Skills and competences
- ROS/RNS spin trapping. Method for identification of various types of short-lived free radicals produced in different chemical or biological systems (like homogenates and tissues). Using this approach one can detect which types of radicals are produced in the investigated samples (OH, O2-, NO, SG, H, CH3, CH2OH …) even if several radical types are produced in the same system.
- Detection of ROS/RNS production kinetics by reduction of spin probes. The method in which stable spin probes are used for estimation of the rate of production (or disappearance) of different short-lived radical species. This method is used if we are not certain how many radical types are included in some reaction mechanism and for estimation of the antioxidative activity of different compounds.
- Spin labeling of membranes. The method in which specially designed EPR active molecules called spin labels are used. These molecules are used to label the membrane (plant, animal or liposome) in order to evaluate the membrane properties (e.g. fluidity). This method could reveal the existence of the process of lipid peroxidation by different ROS. The spin labelling method could also be used for labelling proteins and evaluation of their conformational changes.
- Low temperature studies of metalloproteins and protein radicals. Identification of metal-coordination features of metalloproteins that contain transition metal ions (e.g. V, Cr, Mn, Fe, Ni, Cu), metal oxidation states, and types of ligands. Detection and quantification of thiyl and tyrosyl radicals in proteins.
- EPR imaging of small-volume samples (up to 50 µl). These experiments include EPR imaging in the X-band with high sensitivity (nanomolar concentrations). For example, the growth of a spheroid (a model for solid tumours) could be observed using nitroxide spin probes (e.g. how the area of necrosis increases over time).
- In vivo spectroscopy of small animals for detection of NO and ROS. These experiments include investigating the pharmacokinetics of nitroxides as measured using L-band EPR resonators in which small animals (e.g. mice or rats) are placed. It could be observed that the EPR signal diminishes due to the clearance but also due to the reduction by endogenous scavengers, passing through the BBB, etc.

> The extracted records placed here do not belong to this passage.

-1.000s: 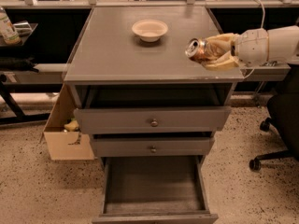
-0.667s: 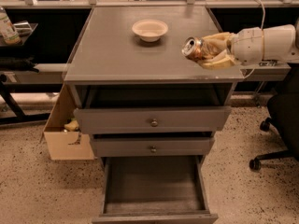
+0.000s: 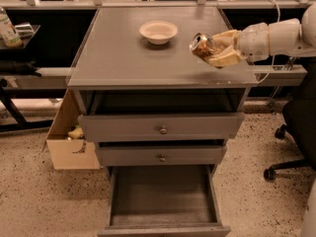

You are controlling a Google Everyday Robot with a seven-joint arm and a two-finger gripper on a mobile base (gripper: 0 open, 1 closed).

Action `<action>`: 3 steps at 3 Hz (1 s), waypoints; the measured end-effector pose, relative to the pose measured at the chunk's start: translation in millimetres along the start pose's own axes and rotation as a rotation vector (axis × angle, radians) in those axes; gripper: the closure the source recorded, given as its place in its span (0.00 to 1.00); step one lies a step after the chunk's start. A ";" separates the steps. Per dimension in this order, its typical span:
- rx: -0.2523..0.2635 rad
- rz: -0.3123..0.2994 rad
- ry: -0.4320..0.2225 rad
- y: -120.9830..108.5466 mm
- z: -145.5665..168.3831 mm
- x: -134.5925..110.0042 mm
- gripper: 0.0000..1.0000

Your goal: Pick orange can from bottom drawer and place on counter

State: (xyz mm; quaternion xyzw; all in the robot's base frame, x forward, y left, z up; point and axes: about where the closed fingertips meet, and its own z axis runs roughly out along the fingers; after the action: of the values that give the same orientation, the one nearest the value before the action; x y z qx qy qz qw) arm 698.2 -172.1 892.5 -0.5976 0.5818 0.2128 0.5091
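The placing step is judged to be in hand. The small, shiny brownish-orange drink can (image 3: 202,45) is clamped, tilted, in the cream-fingered pincer (image 3: 216,53) above the right edge of the flat matte grey counter (image 3: 123,53). A descent onto bare surface, right of the cream bowl (image 3: 158,32), and a release are called for. The deep grey bottom drawer (image 3: 163,196) is seen pulled out. A cardboard box (image 3: 69,144) stands at left.

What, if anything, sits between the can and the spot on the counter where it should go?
Nothing visible. The gripper holds the can tilted above the right side of the counter, and the surface under it is bare. The bowl stands farther back toward the middle, apart from the can.
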 end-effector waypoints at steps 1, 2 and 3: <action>0.000 0.072 0.048 -14.2 5.4 10.7 1.00; 0.011 0.125 0.123 -29.8 12.7 21.6 0.96; 0.031 0.157 0.166 -41.0 15.4 29.1 0.66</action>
State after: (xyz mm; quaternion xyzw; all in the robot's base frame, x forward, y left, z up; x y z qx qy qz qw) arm 747.6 -180.8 876.6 -0.5577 0.6701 0.1927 0.4504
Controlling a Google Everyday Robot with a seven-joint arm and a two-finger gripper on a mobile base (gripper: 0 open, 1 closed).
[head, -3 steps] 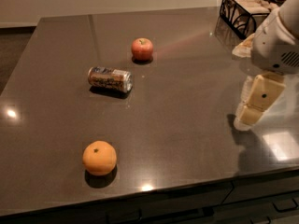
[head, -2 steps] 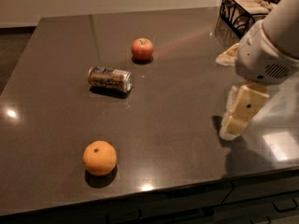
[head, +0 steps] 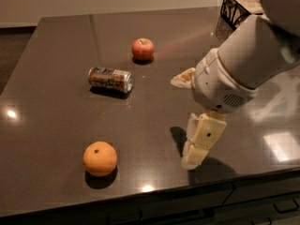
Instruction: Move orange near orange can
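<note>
The orange (head: 100,158) sits on the dark table (head: 56,64) near its front edge, left of centre. The orange can (head: 110,79) lies on its side further back, well apart from the orange. My gripper (head: 200,142) hangs low over the table at the front right, to the right of the orange and clear of it, holding nothing that I can see. The white arm (head: 248,60) reaches in from the upper right.
A reddish apple (head: 142,49) stands behind the can. A black wire basket (head: 234,8) is at the back right corner. The table's front edge runs just below the orange and the gripper.
The arm has swung left and toward the front of the table, bringing the gripper closer to the orange. The orange, can and apple have not moved.
</note>
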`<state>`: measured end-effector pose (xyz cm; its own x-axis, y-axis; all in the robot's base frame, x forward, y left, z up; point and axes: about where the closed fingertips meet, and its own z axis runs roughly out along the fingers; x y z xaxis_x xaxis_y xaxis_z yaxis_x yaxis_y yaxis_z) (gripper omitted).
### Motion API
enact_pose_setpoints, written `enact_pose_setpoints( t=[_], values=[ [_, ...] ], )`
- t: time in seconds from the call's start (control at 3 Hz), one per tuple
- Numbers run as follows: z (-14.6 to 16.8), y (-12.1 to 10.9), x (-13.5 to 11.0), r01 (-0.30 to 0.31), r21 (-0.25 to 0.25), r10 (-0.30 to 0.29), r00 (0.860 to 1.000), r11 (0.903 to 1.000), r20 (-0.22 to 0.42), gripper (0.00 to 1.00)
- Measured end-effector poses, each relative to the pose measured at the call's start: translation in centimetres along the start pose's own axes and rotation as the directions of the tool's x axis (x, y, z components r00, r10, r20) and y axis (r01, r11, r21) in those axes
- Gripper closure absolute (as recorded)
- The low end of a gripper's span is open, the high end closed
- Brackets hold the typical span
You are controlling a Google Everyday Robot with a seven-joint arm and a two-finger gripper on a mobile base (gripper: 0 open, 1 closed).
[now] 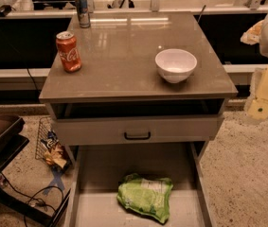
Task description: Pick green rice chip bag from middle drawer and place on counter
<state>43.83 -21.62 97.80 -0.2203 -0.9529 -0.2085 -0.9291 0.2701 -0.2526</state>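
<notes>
The green rice chip bag [145, 196] lies flat on the pale bottom of the open middle drawer [100, 174], near its front centre. The drawer is pulled out below the grey cabinet. The counter [124, 56] is the glossy grey-brown top of that cabinet. My gripper [262, 103] hangs at the right edge of the view, beside the counter's right front corner. It is well above and to the right of the bag and holds nothing that I can see.
On the counter stand a white bowl [175, 65] at the right, a red cola can [68, 51] at the left and a blue can [82, 9] at the back. A drawer front with a black handle [137, 135] sits above the open drawer. A crumpled wrapper [54, 151] lies on the floor at the left.
</notes>
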Motion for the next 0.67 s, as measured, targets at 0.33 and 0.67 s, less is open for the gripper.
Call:
enact_pose_setpoints(
  t=[0.33, 0.67],
  values=[
    [0.0, 0.0, 0.0, 0.0, 0.0, 0.0, 1.0, 1.0, 0.0, 0.0],
    [0.6, -1.6, 0.6, -0.048, 0.014, 0.048, 0.998, 0.9988, -0.034, 0.0]
  ],
)
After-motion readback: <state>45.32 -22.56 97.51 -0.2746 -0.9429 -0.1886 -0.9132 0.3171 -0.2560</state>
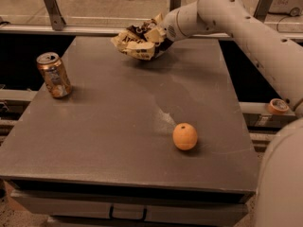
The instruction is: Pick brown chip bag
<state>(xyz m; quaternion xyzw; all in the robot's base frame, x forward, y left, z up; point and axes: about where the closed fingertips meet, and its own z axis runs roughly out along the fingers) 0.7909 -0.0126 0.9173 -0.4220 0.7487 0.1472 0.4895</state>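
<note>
The brown chip bag (133, 42), dark brown with cream ends, hangs crumpled just above the far edge of the grey table (109, 126). My gripper (154, 34) comes in from the right on the white arm and is shut on the bag's right end. The bag casts a shadow on the table beneath it.
An orange-brown soda can (54, 74) stands at the table's left edge. A round orange fruit (184, 136) lies right of centre near the front. My arm spans the right side. A small tape roll (278, 106) sits on a ledge at the right. A rail runs behind the table.
</note>
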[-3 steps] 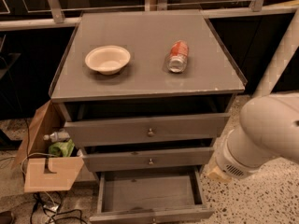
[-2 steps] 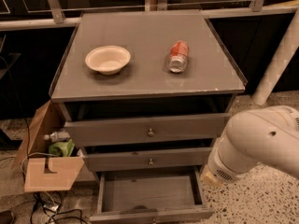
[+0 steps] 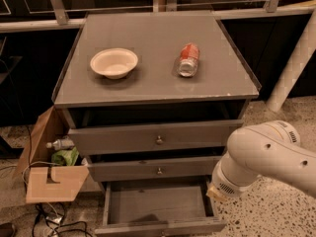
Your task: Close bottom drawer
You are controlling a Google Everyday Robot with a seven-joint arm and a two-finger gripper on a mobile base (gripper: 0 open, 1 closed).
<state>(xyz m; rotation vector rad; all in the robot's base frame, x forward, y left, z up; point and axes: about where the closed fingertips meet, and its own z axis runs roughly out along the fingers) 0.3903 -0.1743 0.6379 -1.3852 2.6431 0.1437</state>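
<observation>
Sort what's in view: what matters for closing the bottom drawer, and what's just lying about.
Job: bottom drawer, pulled open; white arm at its right side, its tool not in view.
Lying about: bowl and tipped can on the cabinet top; cardboard box holding a plastic bottle, left of the cabinet.

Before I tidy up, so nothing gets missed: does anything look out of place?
The can lies on its side on the cabinet top. The bottom drawer stands pulled far out. The hand is out of view; only the arm shows, right of that drawer.
</observation>
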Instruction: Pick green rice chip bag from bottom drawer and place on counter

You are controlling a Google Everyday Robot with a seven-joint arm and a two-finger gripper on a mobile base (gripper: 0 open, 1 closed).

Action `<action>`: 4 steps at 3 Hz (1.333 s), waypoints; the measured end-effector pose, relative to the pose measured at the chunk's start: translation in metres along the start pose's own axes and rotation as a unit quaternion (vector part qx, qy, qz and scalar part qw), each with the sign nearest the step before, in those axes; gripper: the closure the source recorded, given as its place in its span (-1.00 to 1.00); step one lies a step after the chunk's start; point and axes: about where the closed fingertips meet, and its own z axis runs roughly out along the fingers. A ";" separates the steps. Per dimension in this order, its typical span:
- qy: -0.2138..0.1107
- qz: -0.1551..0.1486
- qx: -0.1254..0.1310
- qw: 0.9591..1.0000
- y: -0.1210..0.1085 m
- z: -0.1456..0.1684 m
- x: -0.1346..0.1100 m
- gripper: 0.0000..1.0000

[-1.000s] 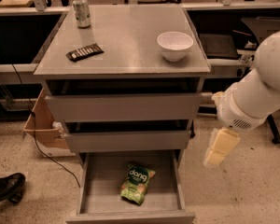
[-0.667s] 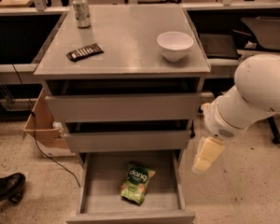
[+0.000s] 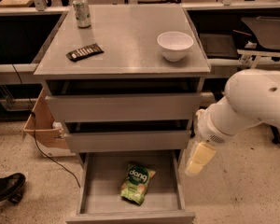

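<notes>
- The white arm (image 3: 249,104) comes in from the right edge, its bulky rounded shell level with the two upper drawer fronts, and bends down and leftward toward the cabinet.
- The gripper (image 3: 197,160), pale yellow, hangs from the arm's end, pointing down and slightly left, just beside the right wall of the bottom drawer (image 3: 102,183) and outside it.
- Whether the gripper is open or closed cannot be told; it holds nothing visible.
- The bottom drawer is pulled out, and the green rice chip bag (image 3: 137,183) lies flat on its grey floor, right of centre, well apart from the gripper.
- The two drawers above are each pulled out slightly.
- On the grey table (image 3: 126,55) stand a drinks can (image 3: 81,11) at the back left and a white bowl (image 3: 175,45) at the right, and a dark striped wrapper (image 3: 85,52) lies at the left.
</notes>
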 end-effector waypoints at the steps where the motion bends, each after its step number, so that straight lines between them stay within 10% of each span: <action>1: -0.019 0.013 -0.012 1.000 0.003 0.066 -0.003 -1.00; 4: -0.079 0.053 -0.048 0.994 0.013 0.292 -0.027 -1.00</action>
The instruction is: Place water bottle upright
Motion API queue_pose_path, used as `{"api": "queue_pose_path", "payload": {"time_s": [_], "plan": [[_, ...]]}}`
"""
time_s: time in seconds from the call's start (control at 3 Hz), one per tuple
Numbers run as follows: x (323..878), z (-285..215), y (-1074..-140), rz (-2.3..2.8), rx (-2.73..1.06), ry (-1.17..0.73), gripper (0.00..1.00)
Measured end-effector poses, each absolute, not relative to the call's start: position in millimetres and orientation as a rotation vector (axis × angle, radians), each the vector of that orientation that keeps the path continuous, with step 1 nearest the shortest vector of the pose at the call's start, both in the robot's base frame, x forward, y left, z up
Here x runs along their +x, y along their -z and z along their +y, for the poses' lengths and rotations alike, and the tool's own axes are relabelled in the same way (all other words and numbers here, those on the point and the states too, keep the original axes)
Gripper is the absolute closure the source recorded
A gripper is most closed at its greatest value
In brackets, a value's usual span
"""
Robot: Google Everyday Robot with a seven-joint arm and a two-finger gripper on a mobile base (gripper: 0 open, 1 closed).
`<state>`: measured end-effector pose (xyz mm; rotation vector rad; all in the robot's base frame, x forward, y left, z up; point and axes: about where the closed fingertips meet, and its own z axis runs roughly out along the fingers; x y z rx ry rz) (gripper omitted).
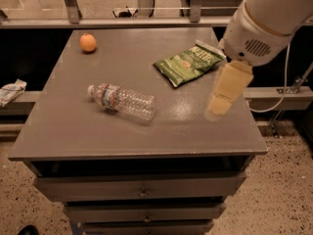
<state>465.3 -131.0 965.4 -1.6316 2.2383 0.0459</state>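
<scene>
The water bottle [122, 101] lies on its side in the middle of the grey table top [88, 131]. It is clear and ribbed, with its white cap pointing left and a blue-red-white label band near the neck. My gripper [218, 105] hangs from the white arm [264, 21] above the right part of the table. It is well to the right of the bottle, apart from it, and just below the green chip bag [190, 62]. It holds nothing that I can see.
An orange [88, 42] sits at the table's back left corner. The chip bag lies at the back right. Drawers [142, 187] run below the table front. A crumpled white cloth [11, 91] lies on a ledge to the left. A rail runs behind the table.
</scene>
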Motion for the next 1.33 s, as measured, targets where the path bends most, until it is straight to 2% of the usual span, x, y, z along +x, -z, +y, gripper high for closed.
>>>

- EPR Oximetry. Simultaneously measuring the production of NO and the pO2 (concentration of oxygen) in sepsis using EPR spectroscopy in the L-band. EPR Oximetry is a technique for measuring the concentration of oxygen in different biological samples (ex vivo and in vivo).
- EPR/MRI imaging of trapped radicals. In vivo imaging of short-lived free radicals is an extremely difficult task. However, until new effective spin traps are found, the solution can be found in using MRI and the paramagnetic properties of trapped radicals as MRI contrast agents. This way, NO in vivo imaging is possible using the combined EPR/MRI approach.
- EPRI of ROS using protected hydroxylamines. Performing EPR measurements of oxidative stress in the brain during cerebral ischemia and reperfusion. The EPR spectrum and EPR image using nitroxide (generated by the oxidation of injected hydroxylamine in the mouse subject) is recorded. Subsequently, the same mouse is recorded on the MRI. Overlapping these EPRI and MRI images, the ischemic and normal side of the brain could be easily observed.
- EPR spectroscopy and imaging – topical applications: (a) Directly monitor the effect of drugs on skin (by detecting drug induced radical formation under pertinent therapeutic conditions); (b) Explore the effect of UV light on skin (UV light presents potent oxidative stress in the skin); (c) Monitor topical applications of liposomes as a delivery system of hydrophilic substances through the skin (nitroxides as surrogate drugs); (d) Early detection of skin malignant melanoma at the initial stage of development; (e) Monitor controlled release from implantable devices – nitroxides as surrogate drugs.